Mise à jour sur le traitement du cancer de la thyroïde

Résumé et introduction

Résumé

La chirurgie et la thérapie par radio-iode sont généralement efficaces pour la plupart des patients atteints d’un cancer de la thyroïde différencié. Cependant, les carcinomes thyroïdiens peu différenciés et anaplasiques représentent un défi pour les médecins sur la base des modalités actuelles de traitement du cancer. Ces sous-types de cancer sont souvent mortels et réfractaires à la thérapie par radio-iode ainsi qu’à la plupart des médicaments de chimiothérapie courants. Plusieurs inhibiteurs de kinases sont des thérapies ciblées prometteuses pour ces tumeurs malignes; cependant, les essais cliniques impliquant ces médicaments ont donné des résultats controversés et leur utilisation clinique fait toujours l’objet de débats. Les carcinomes thyroïdiens médullaires avancés peuvent également être réfractaires aux traitements conventionnels et de nouveaux inhibiteurs de kinases peuvent également être utiles pour contrôler la progression tumorale chez certains patients. De nouvelles preuves émergent que le cancer de la thyroïde est une maladie à cellules souches, ce qui implique que la force motrice des cancers de la thyroïde est un sous-ensemble de cellules indifférenciées (cellules souches du cancer de la thyroïde) avec un potentiel de croissance illimité et une résistance aux schémas thérapeutiques conventionnels. Les cellules souches du cancer de la thyroïde ont été proposées comme responsables de l’invasivité tumorale, des métastases, des rechutes et de la différenciation.

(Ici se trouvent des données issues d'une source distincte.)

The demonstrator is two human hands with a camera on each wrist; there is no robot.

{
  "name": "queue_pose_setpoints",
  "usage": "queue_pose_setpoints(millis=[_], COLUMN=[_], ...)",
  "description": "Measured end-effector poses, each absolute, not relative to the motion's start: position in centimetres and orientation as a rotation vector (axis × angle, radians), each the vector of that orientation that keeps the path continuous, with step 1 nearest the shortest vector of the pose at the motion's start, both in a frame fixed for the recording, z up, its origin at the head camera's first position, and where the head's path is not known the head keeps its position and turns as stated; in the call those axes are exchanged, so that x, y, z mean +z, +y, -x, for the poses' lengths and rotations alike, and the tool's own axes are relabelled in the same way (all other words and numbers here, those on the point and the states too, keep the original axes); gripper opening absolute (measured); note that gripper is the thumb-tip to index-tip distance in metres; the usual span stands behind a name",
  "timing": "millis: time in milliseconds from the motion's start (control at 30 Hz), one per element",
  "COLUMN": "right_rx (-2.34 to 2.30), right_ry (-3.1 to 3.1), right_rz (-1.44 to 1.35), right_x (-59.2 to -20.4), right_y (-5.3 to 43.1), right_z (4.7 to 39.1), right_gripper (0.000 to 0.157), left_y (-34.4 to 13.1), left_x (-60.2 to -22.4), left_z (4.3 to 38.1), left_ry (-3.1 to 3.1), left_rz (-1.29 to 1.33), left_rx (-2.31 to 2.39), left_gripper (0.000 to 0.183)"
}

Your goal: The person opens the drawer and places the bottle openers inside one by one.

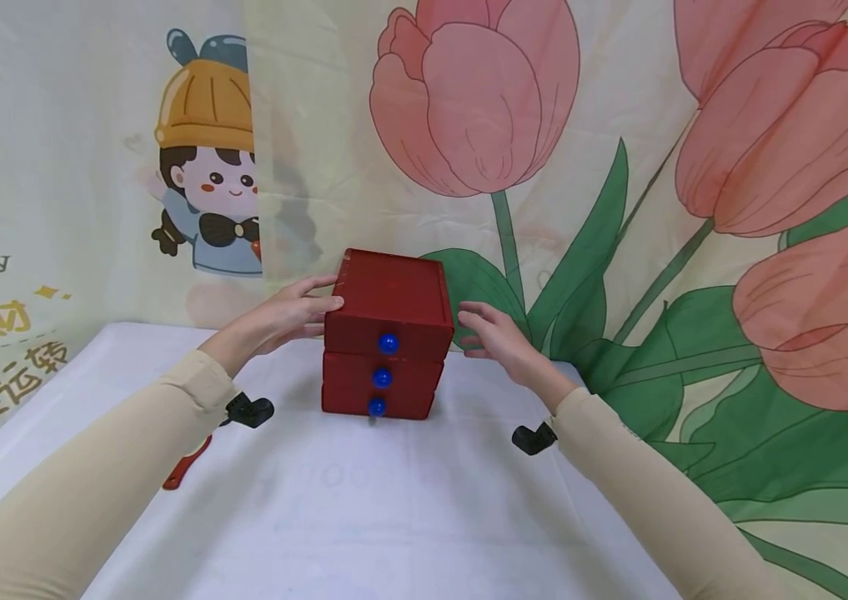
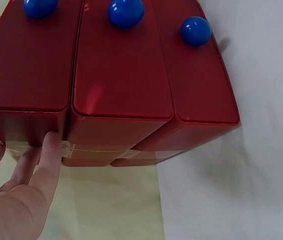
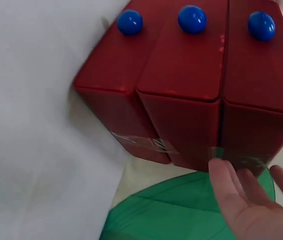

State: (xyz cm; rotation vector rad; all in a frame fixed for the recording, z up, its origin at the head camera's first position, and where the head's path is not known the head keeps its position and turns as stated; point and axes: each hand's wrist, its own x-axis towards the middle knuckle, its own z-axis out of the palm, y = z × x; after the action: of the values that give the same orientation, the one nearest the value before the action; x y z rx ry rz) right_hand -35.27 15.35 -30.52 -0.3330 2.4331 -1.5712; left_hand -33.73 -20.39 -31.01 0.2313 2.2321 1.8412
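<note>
A red box of three stacked drawers [image 1: 393,287] stands upright on the white table, with a round blue knob [image 1: 388,343] on the front of each drawer. My left hand [image 1: 292,314] rests on the left side of the top drawer, fingers fairly straight and thumb near the front edge. In the left wrist view, its fingertips [image 2: 54,141] lie against that side, by a strip of clear tape [image 2: 17,147]. To the right of the box, my right hand [image 1: 497,337] has its fingers spread and loosely bent. The right wrist view has its fingertips overlapping the top drawer's side.
A red handle [image 1: 187,465] lies on the white tabletop [image 1: 363,517] at the left, partly hidden by my left sleeve [image 1: 123,450]. Small black wrist cameras [image 1: 536,439] stick out from both cuffs. Behind the table hangs a cloth [image 1: 333,150] printed with large pink tulips.
</note>
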Motion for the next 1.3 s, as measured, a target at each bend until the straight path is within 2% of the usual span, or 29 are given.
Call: queue_pose_setpoints(millis=[567,967,1300], right_rx=[-1.449,-1.472,-1.506], right_ry=[2.491,2.425,2.413], right_rz=[0.587,0.604,0.616], right_x=[-29.8,-30.2,-30.3], right_y=[13.8,14.4,14.4], right_z=[36.8,37.7,37.6], right_gripper=[0.061,0.062,0.061], left_y=[-20.3,-20.5,-20.6], left_x=[-31.1,-31.3,-31.5], left_z=[33.7,33.9,33.8], left_ry=[2.251,2.270,2.273], left_rz=[-0.243,-0.272,-0.291], left_rx=[1.835,1.804,1.797], left_gripper=[0.078,0.084,0.080])
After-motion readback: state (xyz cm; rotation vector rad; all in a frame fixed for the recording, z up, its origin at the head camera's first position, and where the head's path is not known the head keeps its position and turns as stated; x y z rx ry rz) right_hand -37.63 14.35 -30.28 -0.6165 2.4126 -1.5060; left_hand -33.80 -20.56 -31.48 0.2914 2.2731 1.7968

Par conséquent, les médicaments qui ciblent sélectivement ces cellules pourraient servir de pierre angulaire dans le traitement du cancer de la thyroïde mal différencié.

Introduction

Il existe différents sous-types de carcinomes thyroïdiens qui diffèrent par leur morphologie, leur agressivité, leur caractère invasif et leur profil d’expression génique. Quatre sous-types de cancer de la thyroïde ont été identifiés en fonction de leurs caractéristiques histopathologiques: carcinomes papillaires (PTCs), folliculaires (FTCs), anaplasiques (ATCs) et médullaires de la thyroïde (MTCs). Les PTCS, les FTCS et les ATCS sont dérivés de cellules épithéliales thyroïdiennes, tandis que les MTCS sont dérivés de cellules parafolliculaires sécrétant de la calcitonine.

Environ 80 à 85% de toutes les tumeurs malignes de la thyroïde sont des PTCS. En plus de la forme classique des PTCs, plusieurs variantes morphologiques, généralement classées comme « biologiquement agressives », ont été identifiées: sclérosantes diffuses, cellules hautes, cellules colonnaires, variantes solides / trabéculaires et insulaires. Cependant, des travaux récents montrent que certaines de ces variantes (sclérosantes et à cellules hautes) ne sont pas liées à un mauvais résultat en soi, mais que le pronostic tumoral dépend plutôt de la présence de caractéristiques agressives, notamment une invasion extracapsulaire et vasculaire, une taille de tumeur plus importante et la présence de métastases à distance. La FTC est le deuxième sous-type le plus fréquent, représentant environ 10 à 15% de tous les cancers de la thyroïde. Les CTP et les CFT sont généralement des cancers de la thyroïde bien différenciés (CTT). Les MTC représentent 3 à 4% de tous les cas de cancer de la thyroïde. Ils sont souvent héréditaires et souvent dus à des mutations proto-oncogènes RET. Les ATC représentent 1 à 2% de tous les cancers de la thyroïde.

L’incidence du cancer de la thyroïde n’a cessé d’augmenter au cours des trois dernières décennies sur tous les continents à l’exception de l’Afrique, ce qui est probablement dû à un dépistage insuffisant. Fait intéressant, l’augmentation observée de l’incidence du cancer de la thyroïde est principalement due à l’histotype papillaire, et relativement peu de changements ont été observés dans l’incidence des autres histotypes (folliculaire, médullaire et anaplasique). De plus, l’incidence accrue est principalement observée pour les petites tumeurs et le taux de mortalité des patients atteints d’un cancer de la thyroïde au cours de la même période est resté inchangé.

L’incidence moyenne du cancer de la thyroïde chez les femmes et les hommes américains est respectivement de 14,1 et 4,9 pour 100 000 résidents par an. Les taux correspondants chez les femmes et les hommes européens sont respectivement de 12,9 et 5,0 pour 100 000 habitants par an.

Alors que le cancer de la thyroïde devient une tumeur maligne de plus en plus fréquente, cette revue discutera des mises à jour dans la prise en charge de cette maladie en termes d’approches chirurgicales, de traitements radiométaboliques et médicaux, ainsi que des perspectives sur le terrain.